Я сидела, замерев, стараясь не обращать внимание на толпу мурашек, разбегающихся по коже в разные стороны от прикосновения его ласковых пальцев. Я старалась, но никак не могла отвести взгляд от черноволосой макушки – от длинноватых густых волос, лежащих беспорядочными прядями так, словно ветер взъерошил или он сам, запустив пальцы в них, провел несколько раз.
И вообще, я видела как бы со стороны себя саму – бледную, как всегда растрепанную, грязную, с окровавленной рукой, сидящую на стуле в центре комнаты, кстати, принадлежащей нашему шефу. И его – крупного, мощного, сильного, плечистого – стоящего на коленях передо мной. А может… а может, стоит довериться ему? Может, пора отпустить того, чье имя я сейчас гнала, гнала прочь, стремясь напитаться лаской чужого мужчины, ведь иначе, чем лаской, его прикосновения к раненой руке почему-то не воспринимались.

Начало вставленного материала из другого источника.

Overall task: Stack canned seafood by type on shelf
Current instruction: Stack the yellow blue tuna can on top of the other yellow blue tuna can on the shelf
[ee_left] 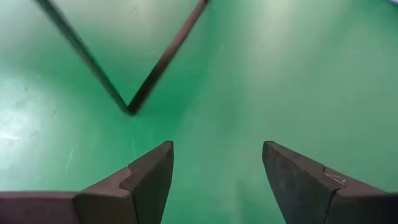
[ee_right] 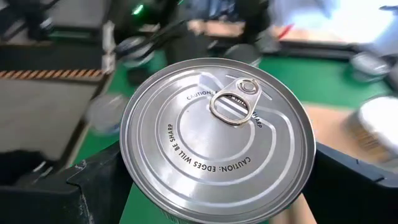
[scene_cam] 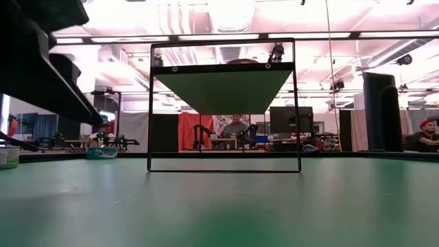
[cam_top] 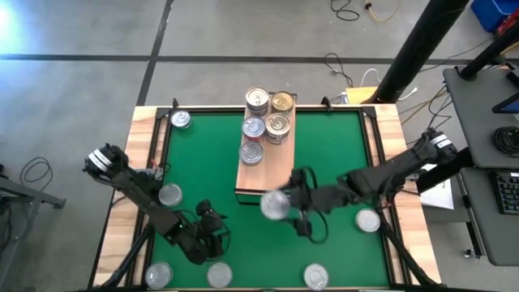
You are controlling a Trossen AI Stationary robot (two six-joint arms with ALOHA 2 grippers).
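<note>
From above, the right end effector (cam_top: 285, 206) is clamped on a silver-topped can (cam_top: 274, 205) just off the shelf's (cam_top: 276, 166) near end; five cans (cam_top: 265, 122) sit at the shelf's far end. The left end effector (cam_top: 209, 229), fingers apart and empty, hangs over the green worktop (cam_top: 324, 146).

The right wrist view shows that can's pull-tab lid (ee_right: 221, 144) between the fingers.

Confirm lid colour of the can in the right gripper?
Silver lid with a pull tab; clearest in the right wrist view.
</note>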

И я задохнулась, и сердце, кажется, пропустило удар, когда он неожиданно склонился к моим коленям и поцеловал здоровую руку! Я просто обязана была отблагодарить его – того, что за последнюю неделю сделал для меня Давид, уже много лет не делал никто. Но что такая, как я, могла дать такому как он? Единственная моя ценность – мой Мустанг, и то отобрана кланом.
Только благодарность и ничего больше вкладывалась мною в прикосновения. Сначала. Так было задумано. Но он был такой… потрясающий, такой красивый, а кожа его была такой горячей, немного колючей в некоторых местах, а губы его, чуть приоткрытые, влажные… палец так и стремился к ним, в их направлении.